Alex Blake, who coached the Cheshire senior women between 2011 and 2014, was Master of Ceremonies for the event, which was once again superbly organised by Di Totty. Di chose Sarah McCann – league chair for more than a decade up until last year – as the recipient of the coveted President’s Award for an outstanding contribution to the sport in Cheshire.
The League was also delighted to welcome Laura MacLeod – currently director of West Midlands Women’s Cricket – as its special guest, and she presented the prizes to the winners and participated in a Q&A session with Alex, where she talked about her progression from grassroots cricket in Cheshire to an international career that included 13 Test matches, 73 ODIs and three IT20s. She spoke of the fact that women’s cricket can now be a career, but that sacrifices need to be made by those fortunate enough to make it to professional level. Laura also nominated an Ashes win in 2005 and her role in the first ever T20 international in 2004 as career highlights.

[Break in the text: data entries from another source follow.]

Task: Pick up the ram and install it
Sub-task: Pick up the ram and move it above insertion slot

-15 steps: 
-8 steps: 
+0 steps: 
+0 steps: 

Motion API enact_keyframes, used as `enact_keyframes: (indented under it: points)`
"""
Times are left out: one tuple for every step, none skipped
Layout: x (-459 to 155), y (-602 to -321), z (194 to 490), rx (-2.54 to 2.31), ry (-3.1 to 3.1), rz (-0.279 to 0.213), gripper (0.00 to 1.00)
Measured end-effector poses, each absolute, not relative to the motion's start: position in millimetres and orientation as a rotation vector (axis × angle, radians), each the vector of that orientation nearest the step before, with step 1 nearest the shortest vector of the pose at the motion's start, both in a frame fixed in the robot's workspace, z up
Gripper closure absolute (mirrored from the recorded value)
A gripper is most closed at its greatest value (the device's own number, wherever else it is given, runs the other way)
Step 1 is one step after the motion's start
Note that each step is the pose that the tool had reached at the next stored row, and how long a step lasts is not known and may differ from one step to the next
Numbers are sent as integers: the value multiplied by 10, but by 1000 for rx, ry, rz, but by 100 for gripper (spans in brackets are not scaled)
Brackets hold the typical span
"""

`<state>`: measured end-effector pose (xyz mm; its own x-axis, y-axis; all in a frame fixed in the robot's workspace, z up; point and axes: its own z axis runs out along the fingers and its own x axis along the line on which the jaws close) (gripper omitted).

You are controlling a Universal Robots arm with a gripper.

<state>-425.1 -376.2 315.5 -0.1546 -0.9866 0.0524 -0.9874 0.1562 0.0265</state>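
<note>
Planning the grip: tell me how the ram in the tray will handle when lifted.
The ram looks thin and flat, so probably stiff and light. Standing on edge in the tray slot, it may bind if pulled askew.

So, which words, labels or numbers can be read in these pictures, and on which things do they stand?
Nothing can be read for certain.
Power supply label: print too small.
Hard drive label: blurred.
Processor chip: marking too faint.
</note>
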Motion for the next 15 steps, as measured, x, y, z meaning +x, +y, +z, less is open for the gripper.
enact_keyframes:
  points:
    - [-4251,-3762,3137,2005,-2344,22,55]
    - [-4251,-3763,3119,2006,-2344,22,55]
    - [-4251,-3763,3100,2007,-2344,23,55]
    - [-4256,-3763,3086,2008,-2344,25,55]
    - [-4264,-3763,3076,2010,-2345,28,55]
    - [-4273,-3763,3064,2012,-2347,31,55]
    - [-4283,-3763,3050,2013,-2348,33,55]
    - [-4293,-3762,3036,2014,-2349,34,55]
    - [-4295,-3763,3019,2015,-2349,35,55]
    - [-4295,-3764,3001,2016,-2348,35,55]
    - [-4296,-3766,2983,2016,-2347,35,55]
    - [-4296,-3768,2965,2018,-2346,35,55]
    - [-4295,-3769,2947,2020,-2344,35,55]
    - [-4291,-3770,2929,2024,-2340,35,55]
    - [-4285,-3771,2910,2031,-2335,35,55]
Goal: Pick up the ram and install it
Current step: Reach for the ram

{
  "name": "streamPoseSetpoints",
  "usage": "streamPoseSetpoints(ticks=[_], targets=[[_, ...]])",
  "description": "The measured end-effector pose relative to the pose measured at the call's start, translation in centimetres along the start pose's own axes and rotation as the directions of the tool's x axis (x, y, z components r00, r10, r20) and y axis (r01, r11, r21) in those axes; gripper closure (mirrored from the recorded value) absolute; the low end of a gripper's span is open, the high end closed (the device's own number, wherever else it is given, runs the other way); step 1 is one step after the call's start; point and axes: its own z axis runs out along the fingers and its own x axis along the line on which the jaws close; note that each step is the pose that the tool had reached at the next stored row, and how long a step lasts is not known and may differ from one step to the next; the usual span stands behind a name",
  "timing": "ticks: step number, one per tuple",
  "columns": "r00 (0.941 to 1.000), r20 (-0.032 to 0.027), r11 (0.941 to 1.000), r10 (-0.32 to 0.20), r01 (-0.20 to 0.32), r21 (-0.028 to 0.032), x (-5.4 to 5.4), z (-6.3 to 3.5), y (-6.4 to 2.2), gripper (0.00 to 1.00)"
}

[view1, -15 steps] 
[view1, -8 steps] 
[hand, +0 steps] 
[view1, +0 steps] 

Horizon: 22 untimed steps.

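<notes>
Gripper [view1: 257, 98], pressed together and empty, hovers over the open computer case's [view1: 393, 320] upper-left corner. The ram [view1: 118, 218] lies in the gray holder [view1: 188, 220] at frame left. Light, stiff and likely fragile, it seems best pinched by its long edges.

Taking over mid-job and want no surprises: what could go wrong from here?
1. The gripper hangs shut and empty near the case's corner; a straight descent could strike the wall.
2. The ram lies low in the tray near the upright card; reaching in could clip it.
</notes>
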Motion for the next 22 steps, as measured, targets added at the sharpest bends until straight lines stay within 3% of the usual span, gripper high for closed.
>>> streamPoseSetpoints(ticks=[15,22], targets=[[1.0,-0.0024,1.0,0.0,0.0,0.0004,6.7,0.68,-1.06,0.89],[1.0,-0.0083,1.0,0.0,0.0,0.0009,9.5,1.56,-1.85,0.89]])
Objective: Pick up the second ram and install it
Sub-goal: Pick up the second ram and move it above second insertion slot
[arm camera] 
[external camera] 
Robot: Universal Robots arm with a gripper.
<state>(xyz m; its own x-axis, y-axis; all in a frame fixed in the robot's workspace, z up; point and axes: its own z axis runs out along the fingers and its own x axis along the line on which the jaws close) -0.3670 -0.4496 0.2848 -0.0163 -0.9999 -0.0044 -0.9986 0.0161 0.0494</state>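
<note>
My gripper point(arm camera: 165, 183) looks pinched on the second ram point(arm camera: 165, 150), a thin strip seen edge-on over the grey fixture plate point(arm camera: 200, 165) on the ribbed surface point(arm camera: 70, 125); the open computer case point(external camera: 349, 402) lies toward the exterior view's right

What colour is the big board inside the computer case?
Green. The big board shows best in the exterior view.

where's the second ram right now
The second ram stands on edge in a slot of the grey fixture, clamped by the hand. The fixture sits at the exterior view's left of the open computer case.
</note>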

There was further recognition for a number of people connected with the League last Friday at the Lancashire and Cheshire Grassroots Cricket Awards and Lancashire Cricket Player of the Year Awards, where most of the league’s Officers were amongst the 750 attendees. At the event, held in Old Trafford’s The Point suite, Sarah McCann was again recognised for her 25-year commitment to the league and for the advances made during that time as she was the joint winner of Cheshire’s Growing The Game award. Long-time Alvanley CC stalwart Andy Bennion, now running the club’s women’s softball team, was the other recipient of this award. Stockport Georgians’ women’s manager Ray Bell scooped the Inspired To Play award, having also had a crucial role in the running of the league’s junior girls’ competitions in recent years.